In a tangle of cliffs I chose a place-
Bird-paths, but no trails for men.
\What’s beyond the yard?
White clouds clinging to vague rocks.
Now I’ve lived here-how many years-
Again and again, spring and winter pass.
Go tell families with silverware and cars
“What’s the use of all that noise and money?”

 Gary Snyder
Cold Mountain Poems: 100 Poems by the T’ang Poet Han-shan
Columbia University Press, 1970

The Shih Ching , usually translated as either The Book of Songs or the Classic of Poetry, is the first great collection of Chinese poetry. Tradition says that it was edited into its present form by the Sage of Sages, Confucius himself. In fact the book was assembled before, during, and after the life of Confucius. Its more than three hundred poems include fragments of works as old as the Shang Dynasty (traditional; dates 1766-1154 BCE) as well as “contemporary” poems from the Chou feudal states written or spoken by both aristocratic court figures and just plain “folks”. A great deal has been said about the origin of many, if not the majority of the poems as oral “folk” art, but it is clear from the artistry of the written language in which they have been handed down that, like the scribes who improved upon the originally oral poetry attributed to “Homer” in the West to create the Iliad and the Odyssey, the people who converted Chou folk songs and court verses into poetry in written Chinese characters clearly thought of themselves as (and were) artists.

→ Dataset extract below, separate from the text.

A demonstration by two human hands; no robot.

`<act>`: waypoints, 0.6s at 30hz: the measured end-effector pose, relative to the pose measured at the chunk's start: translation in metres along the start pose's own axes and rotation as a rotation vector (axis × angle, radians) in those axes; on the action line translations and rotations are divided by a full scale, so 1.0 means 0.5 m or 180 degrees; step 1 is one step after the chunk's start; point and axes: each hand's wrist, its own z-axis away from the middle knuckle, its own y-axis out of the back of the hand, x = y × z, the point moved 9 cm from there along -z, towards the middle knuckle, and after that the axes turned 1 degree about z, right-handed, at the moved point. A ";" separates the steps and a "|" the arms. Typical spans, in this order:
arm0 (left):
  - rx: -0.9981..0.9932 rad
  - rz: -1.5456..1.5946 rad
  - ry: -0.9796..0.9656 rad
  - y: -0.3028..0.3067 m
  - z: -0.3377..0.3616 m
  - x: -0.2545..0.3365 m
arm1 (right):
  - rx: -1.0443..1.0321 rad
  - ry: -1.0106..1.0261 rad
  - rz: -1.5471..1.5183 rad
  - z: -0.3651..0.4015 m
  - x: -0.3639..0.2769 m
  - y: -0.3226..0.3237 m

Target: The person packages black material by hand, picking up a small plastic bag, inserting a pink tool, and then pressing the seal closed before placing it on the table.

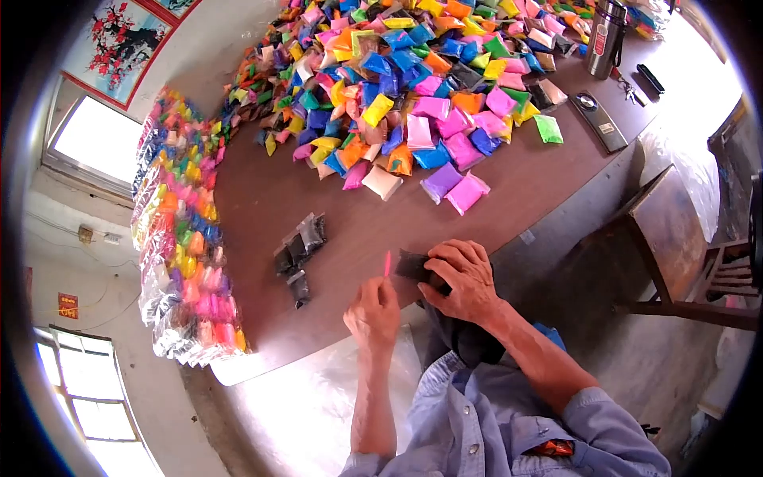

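One pink stick (pixel 387 264) is pinched in the left hand (pixel 371 314), fingers closed, long axis pointing outward over the table (pixel 254 215); just right of it, across a narrow gap, a black packet (pixel 410 265) is gripped by the right hand (pixel 462 280), fingers bent over it, lying roughly crosswise at the near edge; small black packets (pixel 300 246) are grouped beyond, to the left; farther off, a coloured heap (pixel 413 87) is spread; nothing is seen between stick and packet.

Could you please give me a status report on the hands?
Left hand: holding pink stick. Right hand: gripping black packet. Nothing visibly in the way.
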 end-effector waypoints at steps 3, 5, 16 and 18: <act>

So the characters used to render simple and direct lyrical utterances of the illiterate peasant folk often honor them with carefully chosen written vocabulary: the heart and soul of folk art remains clearly present, but literary subtleties are introduced. The scribes who created the Shih Ching were poets, not tape recorders. They chose the best of what existed, and they honored it with their own art.

In its present form, the Shih Ching consists of three major sections, the Kuo Feng, or Odes of the States, comprising 160 of the 300 are generally but not always folk songs. The Ya (Elegant Verses) subdivided with no obvious criteria into greater and lesser, include poems 161-265, and the Sung or Temple Odes high ritual songs and bits of dynastic myth, include poems 266-305. The present selection is comes, all but a single longer poem on drinking and its positive and negative consequences from the “Lesser Elegants”, all come from the Kuo Feng Sections.

Knowledge of the Shih Ching poems was a necessity of diplomatic practice around the time of Confucius, when it was a common practice to deliver or at least support the delivery of diplomatic messages among the feudal domains (the “States or Guo of the Guo Feng) by oral presentation of relevant lines from the Classic. From the Han on many of the poems where imbued with very specific allegorical interpretations, but it is clear that later poets, who memorized the book word for word, used it as allusive material in their own poems at least as often for its plain “folk” messages as for its orthodoxly approved allegorical ones.